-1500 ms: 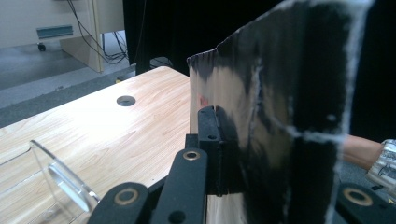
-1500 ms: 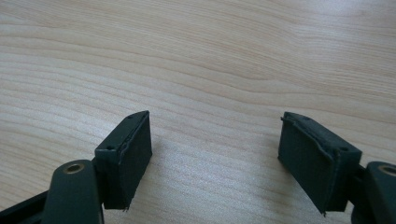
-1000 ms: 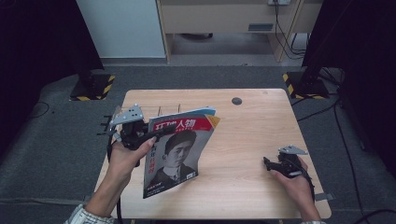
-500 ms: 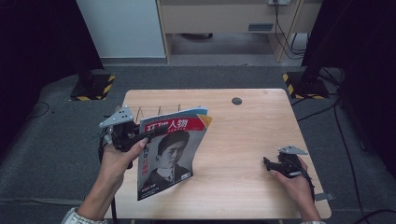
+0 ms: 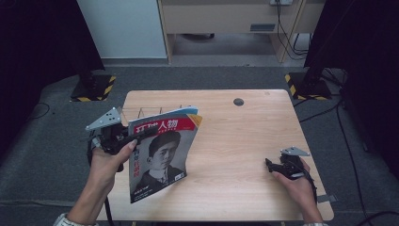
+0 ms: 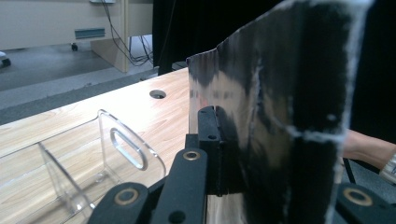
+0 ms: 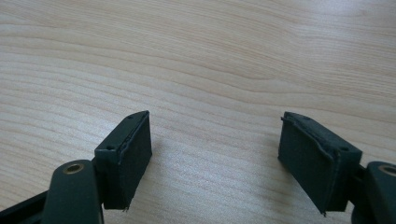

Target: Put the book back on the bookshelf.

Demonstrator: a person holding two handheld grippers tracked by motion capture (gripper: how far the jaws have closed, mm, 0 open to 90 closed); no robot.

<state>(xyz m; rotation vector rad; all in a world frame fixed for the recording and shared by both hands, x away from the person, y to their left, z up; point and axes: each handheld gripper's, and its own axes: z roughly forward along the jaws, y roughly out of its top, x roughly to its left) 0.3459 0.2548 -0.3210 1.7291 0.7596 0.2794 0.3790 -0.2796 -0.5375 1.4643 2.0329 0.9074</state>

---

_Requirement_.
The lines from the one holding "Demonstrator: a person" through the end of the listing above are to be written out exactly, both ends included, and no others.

_Solution to this exercise_.
Demonstrator: a person holding two handheld grippers tracked by motion capture (gripper: how far the jaws have closed, mm, 0 open to 90 closed); no robot.

<state>(xyz m; rotation vector rad; all in a world frame fixed for the recording and shared by both hands, x away from the person, y to their left, z up; point and axes: each handheld gripper's, and its own axes: z roughly forward along the jaws, y roughly out of its top, x roughly to its left) 0.3459 0.2548 -0.3210 1.7291 0.7596 0.2794 0.3790 -0.2796 -0.5375 1.4643 2.0329 0.9074</state>

The response is finished.